** Opening INPUT MATERIAL block **
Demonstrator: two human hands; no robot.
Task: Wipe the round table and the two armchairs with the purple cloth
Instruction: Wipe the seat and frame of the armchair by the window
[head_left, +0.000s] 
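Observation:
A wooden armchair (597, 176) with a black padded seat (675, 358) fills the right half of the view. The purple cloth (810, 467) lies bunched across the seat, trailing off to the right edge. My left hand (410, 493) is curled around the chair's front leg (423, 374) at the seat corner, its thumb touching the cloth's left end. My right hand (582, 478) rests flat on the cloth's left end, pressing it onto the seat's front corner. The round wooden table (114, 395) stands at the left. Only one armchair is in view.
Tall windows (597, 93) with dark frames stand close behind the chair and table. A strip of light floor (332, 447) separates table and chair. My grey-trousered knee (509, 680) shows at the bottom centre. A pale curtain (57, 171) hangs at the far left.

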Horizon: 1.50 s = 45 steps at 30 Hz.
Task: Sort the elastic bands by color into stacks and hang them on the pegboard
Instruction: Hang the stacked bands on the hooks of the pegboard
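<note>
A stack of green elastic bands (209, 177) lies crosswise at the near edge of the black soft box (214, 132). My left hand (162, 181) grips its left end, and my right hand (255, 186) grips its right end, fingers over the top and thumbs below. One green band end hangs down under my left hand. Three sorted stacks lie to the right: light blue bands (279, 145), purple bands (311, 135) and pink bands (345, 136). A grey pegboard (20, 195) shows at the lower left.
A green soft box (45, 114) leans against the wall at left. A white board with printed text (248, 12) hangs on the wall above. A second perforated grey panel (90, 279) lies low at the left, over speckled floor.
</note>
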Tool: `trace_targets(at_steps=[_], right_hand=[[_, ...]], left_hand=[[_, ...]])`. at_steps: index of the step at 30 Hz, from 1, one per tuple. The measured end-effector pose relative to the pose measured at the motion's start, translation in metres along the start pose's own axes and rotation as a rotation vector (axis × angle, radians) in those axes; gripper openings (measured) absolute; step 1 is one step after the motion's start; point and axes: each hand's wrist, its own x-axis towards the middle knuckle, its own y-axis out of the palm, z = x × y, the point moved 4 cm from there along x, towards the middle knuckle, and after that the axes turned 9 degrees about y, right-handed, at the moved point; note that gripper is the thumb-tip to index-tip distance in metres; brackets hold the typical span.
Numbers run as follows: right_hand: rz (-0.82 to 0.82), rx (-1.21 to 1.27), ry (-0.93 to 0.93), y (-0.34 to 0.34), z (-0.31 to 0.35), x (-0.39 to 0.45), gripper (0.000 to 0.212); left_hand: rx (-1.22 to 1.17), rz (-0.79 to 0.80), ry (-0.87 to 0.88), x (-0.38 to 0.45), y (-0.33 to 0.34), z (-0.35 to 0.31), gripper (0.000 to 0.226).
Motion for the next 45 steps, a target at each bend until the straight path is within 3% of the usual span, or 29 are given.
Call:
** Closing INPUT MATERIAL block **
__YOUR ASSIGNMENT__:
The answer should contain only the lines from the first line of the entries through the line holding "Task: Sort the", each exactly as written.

__TASK OUTPUT__:
Demonstrator: two human hands; no robot.
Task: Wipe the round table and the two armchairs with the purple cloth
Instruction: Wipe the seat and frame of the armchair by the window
[head_left, +0.000s] 
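Observation:
A wooden armchair (597, 176) with a black padded seat (675, 358) fills the right half of the view. The purple cloth (810, 467) lies bunched across the seat, trailing off to the right edge. My left hand (410, 493) is curled around the chair's front leg (423, 374) at the seat corner, its thumb touching the cloth's left end. My right hand (582, 478) rests flat on the cloth's left end, pressing it onto the seat's front corner. The round wooden table (114, 395) stands at the left. Only one armchair is in view.
Tall windows (597, 93) with dark frames stand close behind the chair and table. A strip of light floor (332, 447) separates table and chair. My grey-trousered knee (509, 680) shows at the bottom centre. A pale curtain (57, 171) hangs at the far left.
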
Horizon: 1.50 s = 45 steps at 30 Hz.
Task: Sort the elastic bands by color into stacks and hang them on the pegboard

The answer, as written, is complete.